Leaving the pictures aside, repeat every line below exactly.
━━━
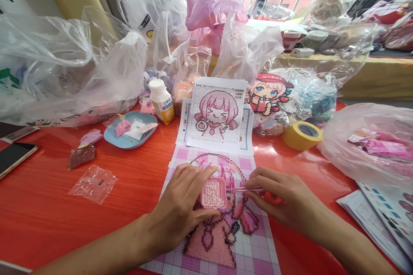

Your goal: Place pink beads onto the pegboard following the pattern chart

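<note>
My left hand (183,202) grips a small pink tray (223,184) by its left side, thumb below and fingers above. Pale beads (213,195) fill much of it. In my right hand (274,193) is a pair of pink tweezers (247,189), pinched between thumb and fingers, tips just right of the tray. Both hands are over a checkered pegboard (258,249) bearing a partly filled bead picture (209,245) in pink, with dark outlines. Part of the picture is hidden by my left hand and the tray. Behind it a printed pattern sheet (213,114) stands propped.
A blue plate (112,139) with bead bags, a white bottle (158,94), loose bags (82,157) and a phone (16,157) are leftward. Yellow tape (301,135), a finished bead figure (269,94), a plastic bag (371,142) and papers (371,215) are rightward. Plastic bags line the back.
</note>
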Action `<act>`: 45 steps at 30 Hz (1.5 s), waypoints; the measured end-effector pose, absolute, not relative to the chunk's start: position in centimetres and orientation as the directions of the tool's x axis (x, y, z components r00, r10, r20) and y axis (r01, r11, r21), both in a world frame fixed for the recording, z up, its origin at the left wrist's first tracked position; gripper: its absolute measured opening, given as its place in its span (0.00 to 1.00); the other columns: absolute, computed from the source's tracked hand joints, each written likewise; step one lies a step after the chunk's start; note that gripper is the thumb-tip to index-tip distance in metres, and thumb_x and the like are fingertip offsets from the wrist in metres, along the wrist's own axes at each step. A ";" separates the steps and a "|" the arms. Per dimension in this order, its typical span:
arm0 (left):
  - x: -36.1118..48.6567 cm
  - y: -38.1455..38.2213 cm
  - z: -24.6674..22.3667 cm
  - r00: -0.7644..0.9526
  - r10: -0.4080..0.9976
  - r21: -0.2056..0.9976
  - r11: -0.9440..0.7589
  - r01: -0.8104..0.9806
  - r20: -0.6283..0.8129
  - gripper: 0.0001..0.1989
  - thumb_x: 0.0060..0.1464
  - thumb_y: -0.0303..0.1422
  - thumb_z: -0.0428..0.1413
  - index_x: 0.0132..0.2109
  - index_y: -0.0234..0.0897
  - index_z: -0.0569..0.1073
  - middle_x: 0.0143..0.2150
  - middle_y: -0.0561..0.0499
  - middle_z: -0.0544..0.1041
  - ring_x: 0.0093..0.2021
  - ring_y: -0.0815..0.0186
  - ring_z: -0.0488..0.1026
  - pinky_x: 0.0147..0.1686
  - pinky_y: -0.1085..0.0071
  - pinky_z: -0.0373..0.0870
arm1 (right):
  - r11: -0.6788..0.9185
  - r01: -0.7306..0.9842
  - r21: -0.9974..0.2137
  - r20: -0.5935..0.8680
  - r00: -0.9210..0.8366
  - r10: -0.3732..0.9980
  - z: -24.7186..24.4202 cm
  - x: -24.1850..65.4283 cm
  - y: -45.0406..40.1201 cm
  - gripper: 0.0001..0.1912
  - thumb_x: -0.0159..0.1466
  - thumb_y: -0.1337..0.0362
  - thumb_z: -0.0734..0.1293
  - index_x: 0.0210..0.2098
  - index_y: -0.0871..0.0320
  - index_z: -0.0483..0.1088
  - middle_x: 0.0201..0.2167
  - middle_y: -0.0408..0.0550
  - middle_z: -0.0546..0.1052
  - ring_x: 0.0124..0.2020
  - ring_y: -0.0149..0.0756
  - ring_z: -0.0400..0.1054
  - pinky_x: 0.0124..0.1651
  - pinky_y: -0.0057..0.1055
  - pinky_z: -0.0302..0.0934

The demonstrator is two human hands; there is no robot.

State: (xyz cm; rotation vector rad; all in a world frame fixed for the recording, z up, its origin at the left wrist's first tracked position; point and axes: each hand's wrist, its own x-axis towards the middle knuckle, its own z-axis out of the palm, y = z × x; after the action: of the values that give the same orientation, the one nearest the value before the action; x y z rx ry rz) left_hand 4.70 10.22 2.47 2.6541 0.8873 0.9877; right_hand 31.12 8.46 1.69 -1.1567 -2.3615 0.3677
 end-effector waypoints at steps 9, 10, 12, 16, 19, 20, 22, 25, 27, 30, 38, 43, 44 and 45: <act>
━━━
## Problem solution
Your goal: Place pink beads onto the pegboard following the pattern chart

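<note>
My left hand (183,202) grips a small pink tray (223,184) by its left side, thumb below and fingers above. Pale beads (213,195) fill much of it. In my right hand (274,193) is a pair of pink tweezers (247,189), pinched between thumb and fingers, tips just right of the tray. Both hands are over a checkered pegboard (258,249) bearing a partly filled bead picture (209,245) in pink, with dark outlines. Part of the picture is hidden by my left hand and the tray. Behind it a printed pattern sheet (213,114) stands propped.
A blue plate (112,139) with bead bags, a white bottle (158,94), loose bags (82,157) and a phone (16,157) are leftward. Yellow tape (301,135), a finished bead figure (269,94), a plastic bag (371,142) and papers (371,215) are rightward. Plastic bags line the back.
</note>
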Action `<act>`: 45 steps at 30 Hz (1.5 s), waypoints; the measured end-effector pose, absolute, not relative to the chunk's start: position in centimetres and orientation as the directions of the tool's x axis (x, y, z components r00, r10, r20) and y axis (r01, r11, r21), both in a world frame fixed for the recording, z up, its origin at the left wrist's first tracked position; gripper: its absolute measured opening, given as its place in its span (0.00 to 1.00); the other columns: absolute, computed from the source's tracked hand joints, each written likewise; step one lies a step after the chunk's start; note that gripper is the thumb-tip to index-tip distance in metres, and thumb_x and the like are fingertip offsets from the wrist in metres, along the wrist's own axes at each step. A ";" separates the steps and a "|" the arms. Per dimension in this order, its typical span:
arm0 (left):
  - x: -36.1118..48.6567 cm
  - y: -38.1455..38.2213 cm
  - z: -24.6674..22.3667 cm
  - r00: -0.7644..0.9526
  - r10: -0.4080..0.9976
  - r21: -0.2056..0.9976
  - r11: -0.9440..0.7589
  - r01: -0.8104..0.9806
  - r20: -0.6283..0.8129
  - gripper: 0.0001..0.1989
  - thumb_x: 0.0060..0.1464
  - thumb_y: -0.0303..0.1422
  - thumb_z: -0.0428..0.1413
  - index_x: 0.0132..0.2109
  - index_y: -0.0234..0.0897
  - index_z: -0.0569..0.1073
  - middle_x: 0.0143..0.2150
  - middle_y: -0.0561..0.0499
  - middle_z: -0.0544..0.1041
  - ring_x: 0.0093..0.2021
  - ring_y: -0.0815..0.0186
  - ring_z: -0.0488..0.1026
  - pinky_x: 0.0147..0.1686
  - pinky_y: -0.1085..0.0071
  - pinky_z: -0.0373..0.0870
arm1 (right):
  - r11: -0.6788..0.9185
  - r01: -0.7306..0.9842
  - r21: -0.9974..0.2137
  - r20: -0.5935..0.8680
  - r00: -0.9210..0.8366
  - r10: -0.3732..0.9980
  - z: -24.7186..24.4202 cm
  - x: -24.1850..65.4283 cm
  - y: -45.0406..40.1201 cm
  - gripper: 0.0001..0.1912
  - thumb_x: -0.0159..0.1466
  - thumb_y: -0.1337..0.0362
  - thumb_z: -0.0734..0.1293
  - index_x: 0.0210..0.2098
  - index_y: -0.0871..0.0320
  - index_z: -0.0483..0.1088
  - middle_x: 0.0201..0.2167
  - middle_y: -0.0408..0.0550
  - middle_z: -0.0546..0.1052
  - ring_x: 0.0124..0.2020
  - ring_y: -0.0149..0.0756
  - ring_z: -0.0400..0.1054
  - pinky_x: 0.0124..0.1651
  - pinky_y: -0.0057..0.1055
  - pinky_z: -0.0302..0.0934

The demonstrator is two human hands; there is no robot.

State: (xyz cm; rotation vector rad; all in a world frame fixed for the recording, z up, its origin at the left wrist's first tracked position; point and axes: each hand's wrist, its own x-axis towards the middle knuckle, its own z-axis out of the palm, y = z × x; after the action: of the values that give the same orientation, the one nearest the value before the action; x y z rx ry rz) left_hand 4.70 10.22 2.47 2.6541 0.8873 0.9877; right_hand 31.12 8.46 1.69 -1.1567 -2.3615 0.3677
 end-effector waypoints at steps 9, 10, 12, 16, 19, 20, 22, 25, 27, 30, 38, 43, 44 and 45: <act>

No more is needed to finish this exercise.